Articles about the project were published on several newspapers and on-line magazines. Furthermore, an important contribution comes from participating at exhibitions and events, for example during Milan Design Week 2013 (Good Design at Cascina Cuccagna), within the project “Milano e oltre . Una visione in movimento” (at Triennale di Milano) and within the event “Sharitaly” (at Università Cattolica del sacro Cuore and Palazzo delle Stelline).
The dissemination phase is still ongoing in both contexts.

Tools
The methodology used within the experiments is a set of combined participatory techniques, including co-design and community-centred design as already discussed. The research context and language is informal and thus quite different from the academic one. It requires a specific adaptation of methods and tools, making them more appealing and easily understandable for ordinary people (all the citizens participating to the meetings).

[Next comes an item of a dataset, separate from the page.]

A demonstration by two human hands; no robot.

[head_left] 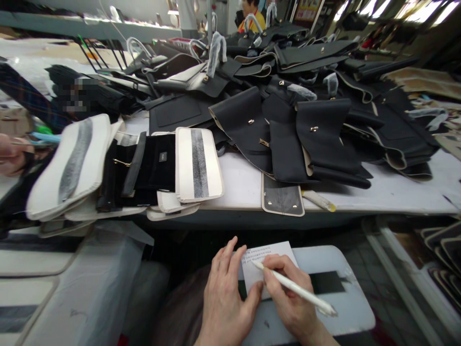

For each session, several tools were designed with three main purposes:
• inspiring tools, to spark off or reveal unexpected ways of doing things (good practices boards, suggestion cards, video-stories);
• framing tools, to elaborate a shared way of doing a specific thing (system maps, customer journey maps, front office and back office displays) ;
implementing tools, to introduce a model into a local context, involving real players (service mock ups, localization maps, role games and stakeholders maps). All the tools were specifically conceived for each co-design session, self-produced by researchers, sometimes adapting traditional research tools (as case studies), sometimes creating new ones (as suggestion cards and localization maps).
Most of the tools can be downloaded from the cittadinicreativi.it website, because one of the main purposes is also to create a platform of co-design tools as opened as possible.

Bibliography
The dissemination phase is carried out within two different contexts: the scientific and academic one and another connected to the general public.

Scientific dissemination (on-going):
• Selloni D. (2013). The experience of Creative Citizens. Touchpoint – The Journal of Service Design. Vol. 5, N. 2. Designing Citizen-Centred Public Services. Service Design Network.

• Selloni D., Cantù D., (2013). From engaging to empowering: a set of co-design experiments with a service design perspective. Conference Social Frontiers: the next edge of social innovation research. London, NESTA.
A number of lectures about the project were held at Parsons School of Design, in New York City, and in Milan at Politecnico di Milano and Università Cattolica del sacro Cuore.